On the afternoon of November 5, Army Major Nidal Malik Hasan walked into a building at Fort Hood, the sprawling military base in central Texas; sat briefly in solitary silence; and then opened fire with a semi-automatic pistol, shooting roughly a hundred rounds and killing 12 soldiers and one civilian. As soon as news of Hasan's spree started circulating, a debate began raging, which continues as of this writing — and which doubles as an argument over the place of Islam in America. That Hasan's faith and its impact on his actions were topics worthy of sober, nuanced analysis seemed to elude pundits on both sides. Instead, the question was framed in stark terms: did Hasan kill because he's a Muslim; or was linking Islam to last week's massacre a gratuitous move that reeked of religious bigotry?

For much of the conservative commentariat, the answer was obvious from the outset: anyone seeking to explain the atrocity Hasan perpetrated, they claimed, can start and end with his faith. Here in Boston, for example, WTKK-FM's Michael Graham teased his afternoon radio talk show by saying of Hasan's motive: "Let's face it: you and I both know the answer." At michellemalkin.com, meanwhile, the author herself situated Hasan in a broader category she'd created six years ago — "Muslim soldiers with attitude"— and reiterated her own previous contention that the Muslim members of the US armed forces constitute a menacing fifth column. (In Malkin's incendiary words: "The Islamist infiltration of our troops is scandalous. Not one more American, soldier or civilian, must be sacrificed at the altar of multiculturalism, diversity, open borders, and tolerance of the murderous 'attitude' of Jihad.")

And then there was Shepard Smith, every liberal's default choice as favorite Fox News personality, who followed a similar line of thinking when he described Hasan's name — without actually saying it — during an interview with US Senator Kay Bailey Hutchinson of Texas on Thursday:

SMITH Senator Hutchison, other news organizations are identifying the shooter. . . . Have you been given a name, and what do you know about this suspect?
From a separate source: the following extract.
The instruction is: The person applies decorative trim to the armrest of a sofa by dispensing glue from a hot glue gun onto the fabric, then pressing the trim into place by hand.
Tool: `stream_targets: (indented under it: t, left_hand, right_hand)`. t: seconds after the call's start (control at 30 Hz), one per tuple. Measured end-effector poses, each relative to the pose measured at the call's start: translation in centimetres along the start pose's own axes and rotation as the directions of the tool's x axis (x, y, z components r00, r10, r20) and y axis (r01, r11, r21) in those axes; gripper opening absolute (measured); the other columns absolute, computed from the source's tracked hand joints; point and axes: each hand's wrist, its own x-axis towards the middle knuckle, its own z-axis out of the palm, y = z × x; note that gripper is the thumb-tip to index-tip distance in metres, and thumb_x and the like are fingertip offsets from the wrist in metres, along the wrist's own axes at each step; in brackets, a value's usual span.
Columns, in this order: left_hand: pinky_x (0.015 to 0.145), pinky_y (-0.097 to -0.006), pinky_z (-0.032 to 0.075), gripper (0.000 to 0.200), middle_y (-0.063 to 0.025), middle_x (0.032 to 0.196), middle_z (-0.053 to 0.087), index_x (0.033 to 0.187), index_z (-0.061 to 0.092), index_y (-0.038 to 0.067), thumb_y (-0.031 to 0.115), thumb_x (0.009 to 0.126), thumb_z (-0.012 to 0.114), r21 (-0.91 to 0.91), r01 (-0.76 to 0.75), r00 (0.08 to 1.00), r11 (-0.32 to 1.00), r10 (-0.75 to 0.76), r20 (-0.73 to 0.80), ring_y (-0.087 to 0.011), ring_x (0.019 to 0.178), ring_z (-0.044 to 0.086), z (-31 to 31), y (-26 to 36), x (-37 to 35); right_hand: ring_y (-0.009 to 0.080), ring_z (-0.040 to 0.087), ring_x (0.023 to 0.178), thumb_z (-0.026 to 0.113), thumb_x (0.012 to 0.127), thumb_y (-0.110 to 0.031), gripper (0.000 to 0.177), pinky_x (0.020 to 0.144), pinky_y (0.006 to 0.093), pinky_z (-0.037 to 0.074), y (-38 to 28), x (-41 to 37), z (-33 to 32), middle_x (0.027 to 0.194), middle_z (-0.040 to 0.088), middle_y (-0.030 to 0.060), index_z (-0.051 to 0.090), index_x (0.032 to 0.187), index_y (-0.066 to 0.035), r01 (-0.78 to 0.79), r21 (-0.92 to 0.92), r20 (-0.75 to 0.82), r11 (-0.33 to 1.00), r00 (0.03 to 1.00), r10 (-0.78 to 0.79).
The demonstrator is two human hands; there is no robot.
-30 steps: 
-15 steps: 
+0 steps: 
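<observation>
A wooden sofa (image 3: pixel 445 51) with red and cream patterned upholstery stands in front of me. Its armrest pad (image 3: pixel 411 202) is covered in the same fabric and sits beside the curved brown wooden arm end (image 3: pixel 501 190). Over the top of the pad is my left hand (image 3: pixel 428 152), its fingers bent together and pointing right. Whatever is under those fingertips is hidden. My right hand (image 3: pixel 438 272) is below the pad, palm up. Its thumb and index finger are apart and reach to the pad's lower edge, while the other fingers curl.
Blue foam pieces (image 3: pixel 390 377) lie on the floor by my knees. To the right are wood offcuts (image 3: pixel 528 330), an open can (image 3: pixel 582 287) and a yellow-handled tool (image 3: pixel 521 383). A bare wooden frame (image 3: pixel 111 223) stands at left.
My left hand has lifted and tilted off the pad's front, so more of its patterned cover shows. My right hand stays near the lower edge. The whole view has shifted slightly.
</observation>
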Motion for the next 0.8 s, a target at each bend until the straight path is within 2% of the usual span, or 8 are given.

How much are you able to tell us?
HUTCHINSON I have been given a name, but I would not want to confirm that, because I don't know if this person's family has been identified. . . .
SMITH We've been given a name, as well, and quite frankly, I'm not comfortable going with it till it's given to me by the United States military. . . . But the name tells us a lot, does it not, senator?
HUTCHINSON It does. It does, Shepard. And that's why it's a very sad situation.

So far, so bad, conservative media. But it wasn't much better on the left.

Despite the abundance of religious details surrounding Hasan's crime (more on that in a bit), many of my fellow liberals seemed determined to keep their analysis secular. Some studiously avoided any reference whatsoever to Hasan's religion. Writing at the Huffington Post, for example, Christine Pelosi (daughter of Nancy) cast the shootings as one more grim reminder that the military needs to take post-traumatic stress disorder (PTSD) seriously — and did not mention Islam once. (Hasan, a psychiatrist, hadn't yet served in a combat zone, but had counseled returning soldiers; implicit in Pelosi's analysis was the debatable notion that, as he discussed his patients' first-hand traumas, he experienced second-hand trauma of his own, a novel diagnosis — see online sidebar "Collateral Damage").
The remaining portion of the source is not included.